Efectivamente, Fernández fue nombrado embajador de Paraguay ante la República Oriental del Uruguay por Decreto Nº 19.763 de fecha 1 de junio de 1971. Las publicaciones de la prensa uruguaya sobre su presunta vinculación con el “Escuadrón de la Muerte” y otros asuntos de menor cuantía, le molestó al propio Stroessner, quien lo destituyó sin más trámites. Tanto es así que cuando fue reemplazado en el cargo en por Luis T. Romero (Decreto Nº 8.455, del 26 de agosto de 1974), ni siquiera se le dio las “gracias por los servicios prestados a la patria”, que era lo que se acostumbraba en los decretos de destitución del cargo.

Según antiguos funcionarios de la Cancillería paraguaya, se rumoreaba que ciudadanos uruguayos antes de ser asesinados o desaparecidos, pasaban invariablemente por la Embajada de Paraguay en Montevideo, que entonces “regenteaba” el Dr.
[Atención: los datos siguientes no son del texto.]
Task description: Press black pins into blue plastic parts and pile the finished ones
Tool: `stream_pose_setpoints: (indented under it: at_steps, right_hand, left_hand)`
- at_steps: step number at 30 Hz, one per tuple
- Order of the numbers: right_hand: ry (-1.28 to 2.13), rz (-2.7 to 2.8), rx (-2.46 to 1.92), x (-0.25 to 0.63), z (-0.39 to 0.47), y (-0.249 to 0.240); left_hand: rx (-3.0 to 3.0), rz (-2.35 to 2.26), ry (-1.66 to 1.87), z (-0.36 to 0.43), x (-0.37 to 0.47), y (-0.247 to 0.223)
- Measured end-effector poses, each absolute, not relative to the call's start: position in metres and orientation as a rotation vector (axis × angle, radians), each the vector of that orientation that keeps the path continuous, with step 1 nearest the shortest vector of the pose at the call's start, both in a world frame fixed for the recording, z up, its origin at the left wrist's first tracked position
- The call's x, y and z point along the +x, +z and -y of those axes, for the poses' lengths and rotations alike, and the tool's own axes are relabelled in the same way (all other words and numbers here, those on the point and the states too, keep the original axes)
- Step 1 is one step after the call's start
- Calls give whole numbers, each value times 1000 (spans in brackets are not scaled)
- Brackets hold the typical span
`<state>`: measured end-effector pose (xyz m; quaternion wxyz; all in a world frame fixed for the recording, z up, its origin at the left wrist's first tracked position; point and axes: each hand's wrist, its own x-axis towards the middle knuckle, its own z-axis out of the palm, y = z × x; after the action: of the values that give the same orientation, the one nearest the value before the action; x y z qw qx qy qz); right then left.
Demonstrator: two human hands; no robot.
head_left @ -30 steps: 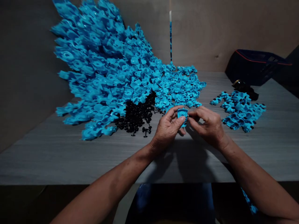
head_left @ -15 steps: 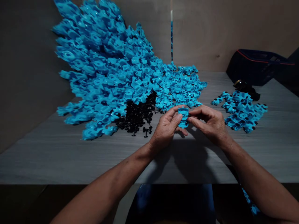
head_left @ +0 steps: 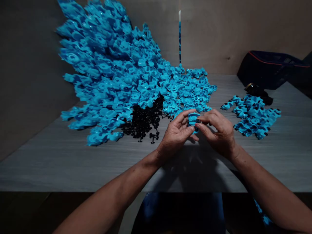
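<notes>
A small blue plastic car body (head_left: 193,117) is held over the table with its hollow side up. My left hand (head_left: 176,134) grips it from the left, thumb across its lower part. From the right, my right hand (head_left: 218,131) pinches a black wheel axle (head_left: 198,121) at its end, and the axle lies across the blue body. To the left of my hands is a heap of black axles (head_left: 143,120), beside a big pile of blue car bodies (head_left: 109,71).
A smaller group of blue bodies with black wheels (head_left: 255,117) lies at the right. Behind it are a dark object with a gold rim (head_left: 254,88) and a dark blue bin (head_left: 265,70). The grey table (head_left: 73,169) has its front edge near my forearms.
The blue body has shifted slightly right and tilted. My left thumb has moved lower on it, and the axle now lies more fully across the body.
</notes>
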<state>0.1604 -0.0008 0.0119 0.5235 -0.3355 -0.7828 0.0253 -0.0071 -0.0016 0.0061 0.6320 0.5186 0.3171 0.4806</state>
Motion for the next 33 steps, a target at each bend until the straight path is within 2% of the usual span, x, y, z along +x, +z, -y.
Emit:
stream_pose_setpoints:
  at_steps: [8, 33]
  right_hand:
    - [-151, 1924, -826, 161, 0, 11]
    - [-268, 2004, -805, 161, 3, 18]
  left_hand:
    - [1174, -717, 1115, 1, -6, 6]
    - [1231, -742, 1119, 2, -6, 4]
Atilio Rolando Fernández Insfrán. El hecho -cierto o no- debe ser investigado por la Fiscalía paraguaya, pues no es admisible que hechos tan graves pudieran haber ocurrido en una Embajada, literalmente “territorio Paraguayo”, conforme a la Convención de Viena sobre las Relaciones Diplomáticas (Artículos 21-22).
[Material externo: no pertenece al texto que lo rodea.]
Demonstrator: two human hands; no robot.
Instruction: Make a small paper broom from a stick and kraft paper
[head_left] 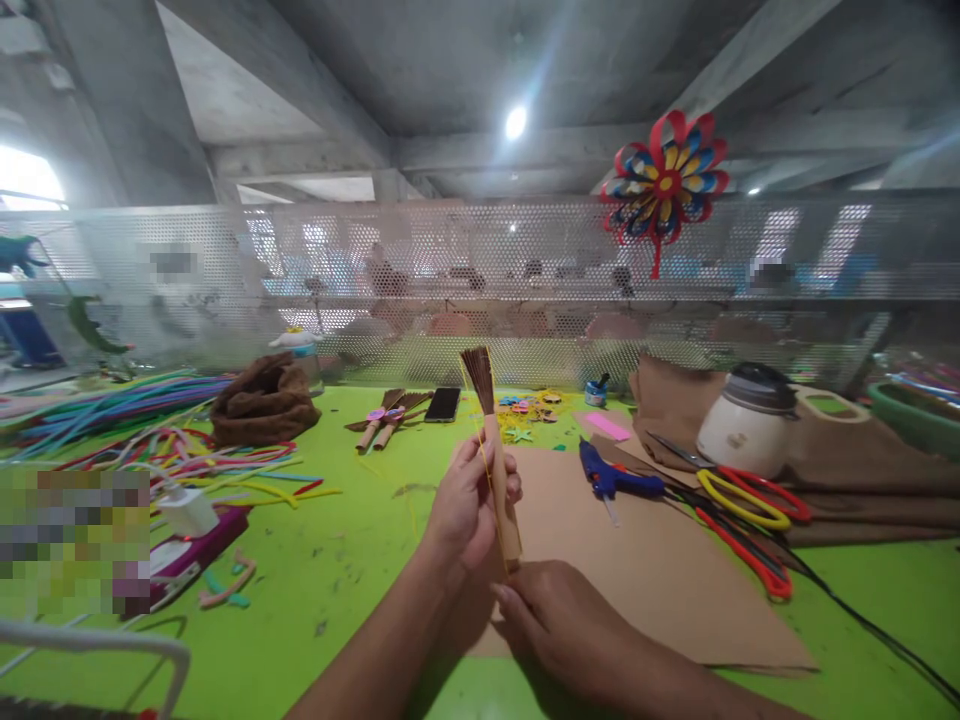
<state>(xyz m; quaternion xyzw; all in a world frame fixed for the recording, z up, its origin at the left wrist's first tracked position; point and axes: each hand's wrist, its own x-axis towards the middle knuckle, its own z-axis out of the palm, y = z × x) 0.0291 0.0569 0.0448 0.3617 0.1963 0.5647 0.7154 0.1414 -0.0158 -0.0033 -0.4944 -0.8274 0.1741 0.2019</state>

El Dr. Atilio R. Fernández es actualmente miembro de la “Asociación Paraguaya de Amigos de la República Popular China”, en cuya página de internet menciona los cargos que ha desempeñado: “Diputado Nacional, Director Ejecutivo de Privatización, Ministro de Integración, Ministro de Industria y Comercio y Ministro del Interior”. Llamativamente, Fernández no menciona que también fue embajador de Paraguay en Montevideo (Ver: www.apachin.org/conozcanos.php).
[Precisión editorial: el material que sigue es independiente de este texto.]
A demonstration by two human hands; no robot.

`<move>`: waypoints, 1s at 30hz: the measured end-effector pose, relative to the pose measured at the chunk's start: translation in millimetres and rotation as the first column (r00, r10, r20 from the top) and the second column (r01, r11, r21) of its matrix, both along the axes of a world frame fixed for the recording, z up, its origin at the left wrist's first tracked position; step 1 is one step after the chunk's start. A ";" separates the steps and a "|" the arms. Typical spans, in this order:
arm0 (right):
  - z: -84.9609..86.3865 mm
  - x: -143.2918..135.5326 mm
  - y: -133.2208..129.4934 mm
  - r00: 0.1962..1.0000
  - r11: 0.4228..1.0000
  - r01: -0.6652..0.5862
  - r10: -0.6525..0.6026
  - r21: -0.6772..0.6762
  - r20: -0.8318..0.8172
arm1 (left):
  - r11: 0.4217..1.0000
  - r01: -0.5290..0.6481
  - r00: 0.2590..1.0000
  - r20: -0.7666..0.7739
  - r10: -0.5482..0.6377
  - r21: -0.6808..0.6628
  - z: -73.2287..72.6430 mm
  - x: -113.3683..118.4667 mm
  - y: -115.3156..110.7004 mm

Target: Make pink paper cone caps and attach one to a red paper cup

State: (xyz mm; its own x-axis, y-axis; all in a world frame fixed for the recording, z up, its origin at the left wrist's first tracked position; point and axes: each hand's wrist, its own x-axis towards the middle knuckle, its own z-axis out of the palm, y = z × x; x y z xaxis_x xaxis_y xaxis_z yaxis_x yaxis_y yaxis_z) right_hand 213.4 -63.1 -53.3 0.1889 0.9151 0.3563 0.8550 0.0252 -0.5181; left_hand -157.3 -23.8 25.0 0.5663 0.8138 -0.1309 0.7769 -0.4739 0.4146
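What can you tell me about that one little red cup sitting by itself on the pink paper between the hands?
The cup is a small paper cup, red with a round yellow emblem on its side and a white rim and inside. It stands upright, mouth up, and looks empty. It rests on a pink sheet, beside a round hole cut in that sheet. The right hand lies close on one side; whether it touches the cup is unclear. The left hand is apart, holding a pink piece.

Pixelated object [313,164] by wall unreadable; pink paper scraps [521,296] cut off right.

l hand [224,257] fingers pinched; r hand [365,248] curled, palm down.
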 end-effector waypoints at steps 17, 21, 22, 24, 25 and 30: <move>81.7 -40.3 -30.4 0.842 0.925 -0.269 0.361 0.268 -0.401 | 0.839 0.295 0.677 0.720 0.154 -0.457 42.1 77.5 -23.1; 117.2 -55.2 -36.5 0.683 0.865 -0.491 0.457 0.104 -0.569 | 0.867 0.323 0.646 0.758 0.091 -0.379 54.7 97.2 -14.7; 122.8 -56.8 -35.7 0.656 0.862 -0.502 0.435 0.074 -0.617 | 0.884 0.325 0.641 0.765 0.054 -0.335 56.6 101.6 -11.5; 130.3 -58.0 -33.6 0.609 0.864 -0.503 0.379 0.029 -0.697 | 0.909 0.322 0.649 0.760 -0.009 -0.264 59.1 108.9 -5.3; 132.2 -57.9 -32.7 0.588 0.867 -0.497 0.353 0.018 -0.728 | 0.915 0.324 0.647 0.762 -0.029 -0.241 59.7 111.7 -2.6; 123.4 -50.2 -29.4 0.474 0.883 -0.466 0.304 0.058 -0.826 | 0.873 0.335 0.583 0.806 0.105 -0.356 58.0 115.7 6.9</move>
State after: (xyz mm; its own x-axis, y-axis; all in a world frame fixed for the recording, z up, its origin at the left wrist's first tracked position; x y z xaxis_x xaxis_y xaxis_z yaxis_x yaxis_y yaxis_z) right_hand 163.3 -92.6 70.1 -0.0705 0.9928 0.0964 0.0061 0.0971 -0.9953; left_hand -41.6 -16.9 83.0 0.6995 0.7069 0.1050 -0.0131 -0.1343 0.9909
En cuanto a Delfín Ugarte Centurión, embajador de Paraguay ante la ALALC (otro de los mencionados por Nelson Mario Benítez Saldivia), amigo y compadre del ex Ministro del Interior, Sabino Augusto Montanaro (actualmente preso en Asunción), también regresó apresuradamente de Montevideo, aunque con mejor suerte que Atilio R. Fernández. Ugarte Centurión fue nombrado Ministro de Industria y Comercio en agosto de 1973. Tras la caída del dictador Stroessner, Ugarte Centurión fue procesado y encarcelado por enriquecimiento ilícito y defraudación al Estado. El Dr. Alejandro Encina Marín, en su extenso libelo acusatorio (pág. 215) lo acusó de desviar fondos públicos para crear el “Grupo Interfisa” (hoy “Financiera Interfisa”).

Finalmente, Ángel Closa Cuevas tuvo dos hijos con Doris Benítez: Pedro Ángel Alberto (n.1961) y Gustavo Adolfo (n.1962), quienes viven en Asunción.